From this table we can see that the synthetic datasets SFace and DigiFace-1M have a worse similarity distribution than GANDiffFace, with an EER about twice that of the real dataset. This is indicative of their failure to reproduce realistic within-class and between-class variation.

Summary

This paper proposes a new framework, GANDiffFace, for building synthetic datasets for face recognition. By connecting Generative Adversarial Networks (GANs) and Diffusion Models (Diffusion Models), we are able to synthesize more realistic and diverse images of people. the first module, GAN, uses StyleGAN3 to generate realistic face images and 70 different demographic statistical groups can be equally represented. The second module, Diffusion Model, uses DreamBooth to tailor a model called Stable Diffusion that is specific to individual people, creating a dataset with intra-class variation that is closer to reality.

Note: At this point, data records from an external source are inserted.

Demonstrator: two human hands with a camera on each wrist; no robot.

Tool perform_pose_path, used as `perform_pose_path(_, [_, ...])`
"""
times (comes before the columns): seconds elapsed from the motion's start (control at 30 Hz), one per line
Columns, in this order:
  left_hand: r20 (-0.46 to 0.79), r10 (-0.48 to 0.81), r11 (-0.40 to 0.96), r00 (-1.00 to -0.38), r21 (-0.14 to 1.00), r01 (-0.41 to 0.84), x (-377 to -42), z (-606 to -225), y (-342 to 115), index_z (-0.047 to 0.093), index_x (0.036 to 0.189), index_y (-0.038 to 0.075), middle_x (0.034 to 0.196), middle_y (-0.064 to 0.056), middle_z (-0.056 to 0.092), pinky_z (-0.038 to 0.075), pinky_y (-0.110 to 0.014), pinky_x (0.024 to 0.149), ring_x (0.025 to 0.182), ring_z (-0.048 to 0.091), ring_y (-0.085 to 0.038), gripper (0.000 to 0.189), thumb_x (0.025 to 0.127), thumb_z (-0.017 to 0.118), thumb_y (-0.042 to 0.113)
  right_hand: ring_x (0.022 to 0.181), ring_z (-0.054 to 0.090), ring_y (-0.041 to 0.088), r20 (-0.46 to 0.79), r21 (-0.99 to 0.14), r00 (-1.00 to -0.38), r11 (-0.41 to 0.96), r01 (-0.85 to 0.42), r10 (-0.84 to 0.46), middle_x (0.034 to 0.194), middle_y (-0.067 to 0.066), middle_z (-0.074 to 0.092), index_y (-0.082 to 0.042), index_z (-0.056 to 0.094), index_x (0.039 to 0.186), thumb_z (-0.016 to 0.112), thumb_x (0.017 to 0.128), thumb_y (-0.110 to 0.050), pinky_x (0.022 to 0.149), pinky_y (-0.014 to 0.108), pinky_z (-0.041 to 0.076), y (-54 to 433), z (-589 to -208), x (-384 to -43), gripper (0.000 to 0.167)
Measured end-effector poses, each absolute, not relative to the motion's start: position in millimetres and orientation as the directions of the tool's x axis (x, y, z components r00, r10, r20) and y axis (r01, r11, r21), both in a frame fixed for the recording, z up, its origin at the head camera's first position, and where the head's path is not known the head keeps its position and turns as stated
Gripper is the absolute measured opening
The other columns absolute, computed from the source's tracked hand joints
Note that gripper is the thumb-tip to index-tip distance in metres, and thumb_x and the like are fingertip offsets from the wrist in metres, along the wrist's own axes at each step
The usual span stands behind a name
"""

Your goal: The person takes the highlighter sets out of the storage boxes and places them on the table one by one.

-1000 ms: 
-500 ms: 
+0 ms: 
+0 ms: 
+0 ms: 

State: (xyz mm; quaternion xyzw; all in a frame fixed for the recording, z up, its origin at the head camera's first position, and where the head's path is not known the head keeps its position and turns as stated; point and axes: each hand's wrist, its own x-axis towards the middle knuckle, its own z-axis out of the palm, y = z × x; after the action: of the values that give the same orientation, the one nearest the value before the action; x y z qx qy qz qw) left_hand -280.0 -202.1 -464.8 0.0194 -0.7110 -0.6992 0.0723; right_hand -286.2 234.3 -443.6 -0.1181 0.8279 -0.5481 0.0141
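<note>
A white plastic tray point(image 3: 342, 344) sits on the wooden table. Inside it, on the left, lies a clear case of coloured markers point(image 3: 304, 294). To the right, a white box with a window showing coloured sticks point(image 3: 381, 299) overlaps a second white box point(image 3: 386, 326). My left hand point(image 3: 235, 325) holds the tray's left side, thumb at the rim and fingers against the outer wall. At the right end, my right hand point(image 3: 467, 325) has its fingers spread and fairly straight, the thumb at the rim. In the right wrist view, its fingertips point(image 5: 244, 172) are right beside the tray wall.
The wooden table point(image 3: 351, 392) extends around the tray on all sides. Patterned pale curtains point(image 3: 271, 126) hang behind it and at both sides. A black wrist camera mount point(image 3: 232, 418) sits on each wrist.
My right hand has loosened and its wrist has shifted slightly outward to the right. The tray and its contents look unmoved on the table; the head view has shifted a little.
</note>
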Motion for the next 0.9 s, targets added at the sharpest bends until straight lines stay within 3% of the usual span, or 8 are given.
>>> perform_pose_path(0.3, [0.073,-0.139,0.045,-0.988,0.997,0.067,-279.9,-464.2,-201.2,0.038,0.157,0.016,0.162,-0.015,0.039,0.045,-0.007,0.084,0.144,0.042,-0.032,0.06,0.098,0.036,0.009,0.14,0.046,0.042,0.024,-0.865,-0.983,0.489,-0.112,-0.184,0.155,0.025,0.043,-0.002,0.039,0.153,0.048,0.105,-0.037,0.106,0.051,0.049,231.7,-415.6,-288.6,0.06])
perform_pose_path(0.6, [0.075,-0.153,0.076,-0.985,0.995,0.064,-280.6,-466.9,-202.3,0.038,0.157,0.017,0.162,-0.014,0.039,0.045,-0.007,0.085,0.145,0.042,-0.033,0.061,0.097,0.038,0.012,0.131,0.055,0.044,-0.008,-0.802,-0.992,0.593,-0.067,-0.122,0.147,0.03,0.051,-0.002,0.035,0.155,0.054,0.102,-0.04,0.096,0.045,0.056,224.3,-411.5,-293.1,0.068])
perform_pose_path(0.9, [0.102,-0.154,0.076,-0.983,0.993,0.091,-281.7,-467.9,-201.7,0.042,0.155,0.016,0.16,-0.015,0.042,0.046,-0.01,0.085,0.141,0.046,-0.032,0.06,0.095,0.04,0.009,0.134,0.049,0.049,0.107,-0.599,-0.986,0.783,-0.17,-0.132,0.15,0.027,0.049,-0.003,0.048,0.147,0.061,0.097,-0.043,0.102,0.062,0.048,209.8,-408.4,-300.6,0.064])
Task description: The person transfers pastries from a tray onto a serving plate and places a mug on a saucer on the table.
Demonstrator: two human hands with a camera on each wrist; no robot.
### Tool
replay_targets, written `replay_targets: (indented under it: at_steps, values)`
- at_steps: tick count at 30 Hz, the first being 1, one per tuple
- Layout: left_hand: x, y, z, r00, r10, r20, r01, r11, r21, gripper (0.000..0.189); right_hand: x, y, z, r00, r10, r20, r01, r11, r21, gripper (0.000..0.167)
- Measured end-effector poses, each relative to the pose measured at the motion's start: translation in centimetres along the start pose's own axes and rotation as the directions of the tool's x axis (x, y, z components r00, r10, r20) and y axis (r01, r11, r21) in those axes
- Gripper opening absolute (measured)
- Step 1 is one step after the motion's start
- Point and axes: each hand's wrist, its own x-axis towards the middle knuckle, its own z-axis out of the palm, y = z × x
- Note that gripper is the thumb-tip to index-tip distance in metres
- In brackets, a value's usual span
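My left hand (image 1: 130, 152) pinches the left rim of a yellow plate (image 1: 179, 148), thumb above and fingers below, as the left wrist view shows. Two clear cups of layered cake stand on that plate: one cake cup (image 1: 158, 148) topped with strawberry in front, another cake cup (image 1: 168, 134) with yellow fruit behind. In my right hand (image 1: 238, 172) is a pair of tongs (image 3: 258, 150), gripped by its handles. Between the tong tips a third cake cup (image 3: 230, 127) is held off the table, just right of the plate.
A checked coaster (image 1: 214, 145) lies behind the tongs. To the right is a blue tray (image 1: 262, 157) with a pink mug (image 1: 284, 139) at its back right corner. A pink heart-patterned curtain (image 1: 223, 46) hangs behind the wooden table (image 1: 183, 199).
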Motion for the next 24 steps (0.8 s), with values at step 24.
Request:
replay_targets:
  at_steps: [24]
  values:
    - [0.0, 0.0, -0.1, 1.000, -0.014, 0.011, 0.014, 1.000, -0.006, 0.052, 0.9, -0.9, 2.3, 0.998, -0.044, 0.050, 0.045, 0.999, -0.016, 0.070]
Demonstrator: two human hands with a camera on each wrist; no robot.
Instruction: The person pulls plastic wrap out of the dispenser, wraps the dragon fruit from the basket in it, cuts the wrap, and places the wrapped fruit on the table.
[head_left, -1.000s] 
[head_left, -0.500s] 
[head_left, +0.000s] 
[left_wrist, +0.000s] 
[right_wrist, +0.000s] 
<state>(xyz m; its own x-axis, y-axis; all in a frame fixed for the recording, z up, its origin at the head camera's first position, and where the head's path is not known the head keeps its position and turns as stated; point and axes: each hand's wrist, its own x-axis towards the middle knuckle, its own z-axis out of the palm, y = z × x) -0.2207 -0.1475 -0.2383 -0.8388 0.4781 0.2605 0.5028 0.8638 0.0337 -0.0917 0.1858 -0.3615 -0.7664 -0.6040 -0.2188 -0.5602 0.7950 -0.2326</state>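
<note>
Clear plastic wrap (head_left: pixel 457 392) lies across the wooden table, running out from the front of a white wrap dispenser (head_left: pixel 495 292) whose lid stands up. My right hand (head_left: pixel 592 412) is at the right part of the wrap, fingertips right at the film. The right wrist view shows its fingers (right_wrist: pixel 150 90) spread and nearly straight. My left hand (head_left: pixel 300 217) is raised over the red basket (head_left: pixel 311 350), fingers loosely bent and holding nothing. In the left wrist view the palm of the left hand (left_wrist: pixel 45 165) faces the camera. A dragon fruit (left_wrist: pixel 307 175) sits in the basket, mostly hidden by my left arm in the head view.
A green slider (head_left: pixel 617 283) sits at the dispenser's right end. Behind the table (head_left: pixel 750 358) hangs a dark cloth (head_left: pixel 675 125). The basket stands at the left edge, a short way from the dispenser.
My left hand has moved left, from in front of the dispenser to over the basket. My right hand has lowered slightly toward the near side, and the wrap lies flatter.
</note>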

On the other hand, however, there are some challenges. In particular, tailoring the model to individual persons requires a lot of computational work. Therefore, while it is theoretically possible to build a large data set, the data in this paper is limited to 700 people. In addition, human-visible artifacts (unnatural parts of the image or errors) may appear in the generated images, especially in parts of the human body such as the hands.

With the breakthroughs in generative AI, research on such synthetic image-based datasets will continue to gain momentum.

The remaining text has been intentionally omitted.